Another government official, without mentioning Zubaydah, said the warning stemmed from information gathered from questioning captured al-Qaida suspects from Afghanistan.

The warning was the fourth alert the FBI has issued publicly since the September attacks. But aside from a warning issued to nuclear power plants this year, yesterday's was the first to focus on a specific area of the country or a specific business.

FBI officials said they decided to warn banks after discussions with the Justice Department, the Office of Homeland Security and the Treasury Department. The threat level for the United States remained at yellow yesterday, indicating an "elevated" level of risk, the third-highest of the five levels.

Attorney General John Ashcroft said in Pittsburgh yesterday that the information "may or may not be reliable" and that no specific financial institutions were named.

"We believe that this information-sharing disrupts and prevents terrorist activity," Ashcroft said. "We have learned from our reporting that when we elevate security precautions, we help disrupt potential terrorist activity."

Banks responded to the warning yesterday by disseminating the alert to branch offices, but some officials said there was little else they could do without more specific information.

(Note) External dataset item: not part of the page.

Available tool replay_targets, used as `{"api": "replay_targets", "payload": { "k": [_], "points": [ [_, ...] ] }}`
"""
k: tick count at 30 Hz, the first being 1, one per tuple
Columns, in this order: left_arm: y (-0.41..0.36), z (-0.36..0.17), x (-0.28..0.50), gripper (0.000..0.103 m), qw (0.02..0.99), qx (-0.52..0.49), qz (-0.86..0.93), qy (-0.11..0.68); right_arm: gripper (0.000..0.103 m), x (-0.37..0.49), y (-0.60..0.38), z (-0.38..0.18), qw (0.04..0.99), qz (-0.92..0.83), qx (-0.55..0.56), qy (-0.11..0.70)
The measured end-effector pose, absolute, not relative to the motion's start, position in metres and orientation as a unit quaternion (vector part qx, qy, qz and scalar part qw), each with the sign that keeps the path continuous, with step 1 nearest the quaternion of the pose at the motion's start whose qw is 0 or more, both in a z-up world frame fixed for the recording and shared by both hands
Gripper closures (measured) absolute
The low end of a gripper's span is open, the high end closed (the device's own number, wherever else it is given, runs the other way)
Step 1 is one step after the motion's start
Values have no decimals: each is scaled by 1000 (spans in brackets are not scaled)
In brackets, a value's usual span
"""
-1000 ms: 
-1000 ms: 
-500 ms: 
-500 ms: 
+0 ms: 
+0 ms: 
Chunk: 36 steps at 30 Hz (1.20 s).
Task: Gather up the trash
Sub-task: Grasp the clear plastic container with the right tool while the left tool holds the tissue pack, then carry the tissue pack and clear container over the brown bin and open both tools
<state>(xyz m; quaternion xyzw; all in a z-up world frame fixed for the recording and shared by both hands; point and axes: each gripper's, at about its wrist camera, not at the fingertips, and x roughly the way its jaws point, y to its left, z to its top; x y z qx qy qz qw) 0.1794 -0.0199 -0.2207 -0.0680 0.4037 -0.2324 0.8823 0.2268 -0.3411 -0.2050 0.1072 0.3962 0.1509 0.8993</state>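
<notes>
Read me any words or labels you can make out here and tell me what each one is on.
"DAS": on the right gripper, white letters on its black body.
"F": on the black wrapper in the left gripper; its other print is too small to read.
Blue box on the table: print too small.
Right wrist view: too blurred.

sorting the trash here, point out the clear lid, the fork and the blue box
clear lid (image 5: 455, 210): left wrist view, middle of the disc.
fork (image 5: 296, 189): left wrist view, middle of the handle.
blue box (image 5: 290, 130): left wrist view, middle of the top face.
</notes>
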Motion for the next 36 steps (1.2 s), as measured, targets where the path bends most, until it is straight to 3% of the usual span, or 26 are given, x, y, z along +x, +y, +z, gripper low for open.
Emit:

No banks closed, and many said they had no plans to.

Philip Hosmer, spokesman for Allfirst Bank in Baltimore, said officials sent e-mails to employees and are using the alert as a way to "re-emphasize safety and security."

Terri Bolling, spokeswoman for Bank of America in Maryland, said branches had been contacted and employees told to be vigilant.

"At this point, the FBI and law enforcement have not suggested any evacuation or escalation of the warning," Bolling said, "so we're doing business as usual."

Many banks in downtown Washington closed Monday after a bomb threat that was later found to have been delivered in a prank phone call from a 13-year-old boy in the Netherlands.